**DESCRIPTION OF THE TASK:**
Return the whole listing, line for line, without the pictures in it.

╭─ RECORDED DATA

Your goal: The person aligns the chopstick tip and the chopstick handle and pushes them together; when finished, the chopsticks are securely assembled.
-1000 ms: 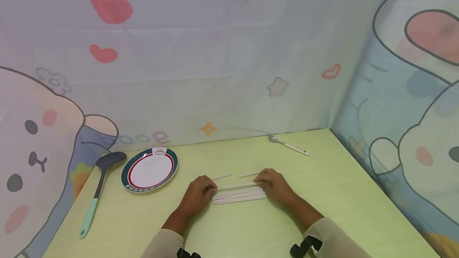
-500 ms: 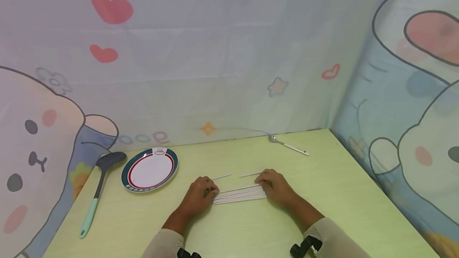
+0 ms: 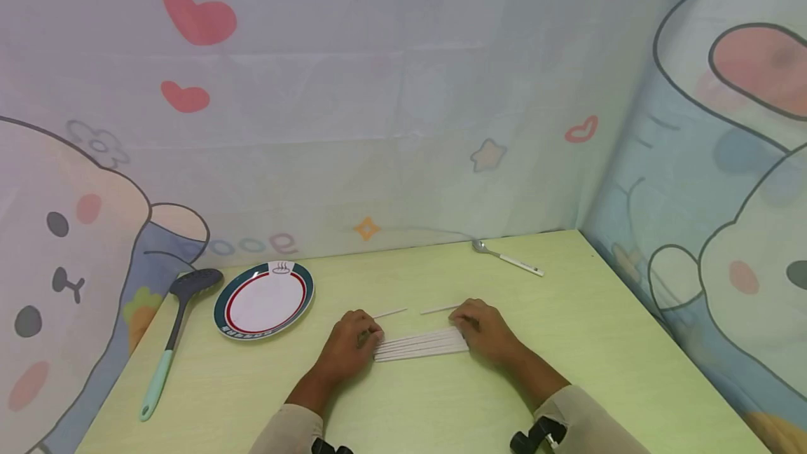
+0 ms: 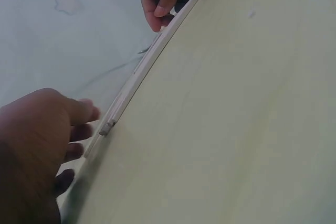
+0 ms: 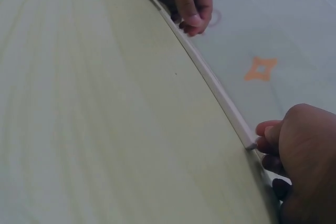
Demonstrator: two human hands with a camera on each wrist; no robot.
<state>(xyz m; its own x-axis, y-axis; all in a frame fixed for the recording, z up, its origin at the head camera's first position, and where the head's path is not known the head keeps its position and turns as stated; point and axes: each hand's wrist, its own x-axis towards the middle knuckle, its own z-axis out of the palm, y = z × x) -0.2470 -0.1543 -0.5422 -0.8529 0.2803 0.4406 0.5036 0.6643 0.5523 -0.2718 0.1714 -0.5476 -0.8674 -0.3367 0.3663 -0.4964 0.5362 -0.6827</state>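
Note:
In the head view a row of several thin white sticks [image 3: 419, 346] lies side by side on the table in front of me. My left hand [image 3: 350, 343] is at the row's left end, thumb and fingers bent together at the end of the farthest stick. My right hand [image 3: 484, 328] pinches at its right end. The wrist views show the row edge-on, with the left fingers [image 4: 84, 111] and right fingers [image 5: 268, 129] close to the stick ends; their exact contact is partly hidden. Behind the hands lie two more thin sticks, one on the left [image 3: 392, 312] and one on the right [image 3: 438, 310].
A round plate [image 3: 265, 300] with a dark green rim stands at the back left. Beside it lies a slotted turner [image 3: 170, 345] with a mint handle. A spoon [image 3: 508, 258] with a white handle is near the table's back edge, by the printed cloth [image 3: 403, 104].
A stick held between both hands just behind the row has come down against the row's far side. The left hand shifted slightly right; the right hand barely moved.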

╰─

**ANSWER TO THE PROBLEM:**
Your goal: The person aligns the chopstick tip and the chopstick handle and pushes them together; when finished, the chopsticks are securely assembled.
-1000 ms: 
-500 ms: 
+0 ms: 
+0 ms: 
+0 ms: 
Demonstrator: two human hands with a camera on each wrist; no robot.
<state>(xyz m; its own x-axis, y-axis; all in a frame fixed for the recording, z up, its origin at the head camera's first position, and where the head's path is not known the head keeps its position and turns as stated; point and axes: each hand's wrist, its own x-axis towards the middle knuckle, its own z-axis out of the palm, y = z × x) -0.2470 -0.1543 -0.5422 -0.8529 0.2803 0.4406 0.5036 0.6643 0.5523 -0.2718 0.1714 -0.5476 -0.8674 -0.3367 0.3663 -0.4964 0.5362 -0.6827</state>
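Note:
In the head view a row of several thin white sticks [image 3: 419, 346] lies side by side on the table in front of me. My left hand [image 3: 350, 343] is at the row's left end, thumb and fingers bent together at the end of the farthest stick. My right hand [image 3: 484, 328] pinches at its right end. The wrist views show the row edge-on, with the left fingers [image 4: 84, 111] and right fingers [image 5: 268, 129] close to the stick ends; their exact contact is partly hidden. Behind the hands lie two more thin sticks, one on the left [image 3: 392, 312] and one on the right [image 3: 438, 310].
A round plate [image 3: 265, 300] with a dark green rim stands at the back left. Beside it lies a slotted turner [image 3: 170, 345] with a mint handle. A spoon [image 3: 508, 258] with a white handle is near the table's back edge, by the printed cloth [image 3: 403, 104].
A stick held between both hands just behind the row has come down against the row's far side. The left hand shifted slightly right; the right hand barely moved.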

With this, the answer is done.